Restate all the lines below word for word, but omit the pictures.

□ □ □ □

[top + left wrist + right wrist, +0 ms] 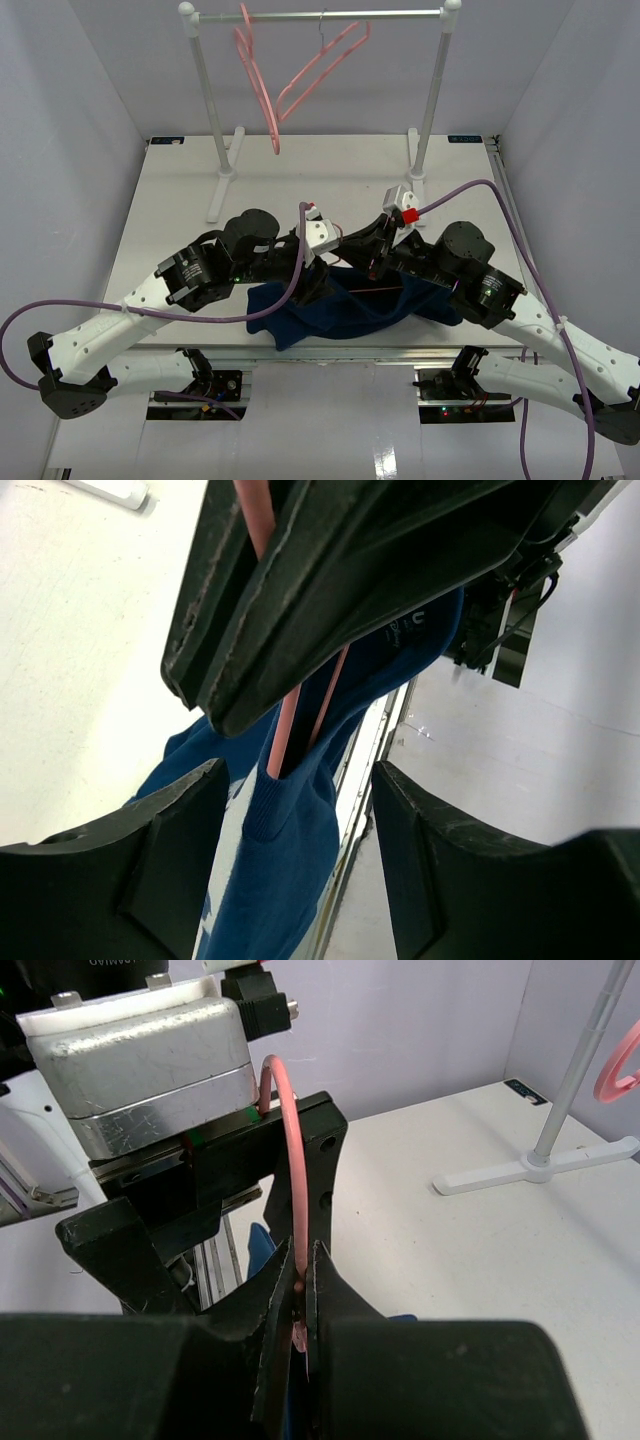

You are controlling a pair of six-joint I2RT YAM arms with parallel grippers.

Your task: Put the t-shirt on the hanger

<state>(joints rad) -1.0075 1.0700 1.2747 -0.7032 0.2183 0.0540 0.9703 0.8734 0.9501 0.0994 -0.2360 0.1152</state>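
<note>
Two roles, 6 o'clock on the table (180,200) — right gripper (303,1295) clamps hanger (288,1140); left gripper (295,785), fingers apart, should grab t-shirt (330,312) hem.

The t-shirt (340,318) is soft, matt navy cloth with a ribbed edge. The hanger (287,1130) is thin, smooth, faintly glossy pink plastic. The fingers (110,880) are matt black plastic, scuffed along their edges. The surface (300,175) is smooth matt white, and the rail (320,15) looks like dull metal.
</note>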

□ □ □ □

[Output below]
[top + left wrist + right wrist, +0 ms] 

You are controlling a pair of six-joint I2RT YAM arms with parallel grippers.

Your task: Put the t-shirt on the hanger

<state>(joints rad) -1.0075 1.0700 1.2747 -0.7032 0.2183 0.0540 0.9703 0.8734 0.9501 0.0994 -0.2360 0.1152</state>
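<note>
Two roles, 6 o'clock on the table (180,200) — right gripper (303,1295) clamps hanger (288,1140); left gripper (295,785), fingers apart, should grab t-shirt (330,312) hem.

The t-shirt (340,318) is soft, matt navy cloth with a ribbed edge. The hanger (287,1130) is thin, smooth, faintly glossy pink plastic. The fingers (110,880) are matt black plastic, scuffed along their edges. The surface (300,175) is smooth matt white, and the rail (320,15) looks like dull metal.
</note>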

This output is complete, so the exercise is closed.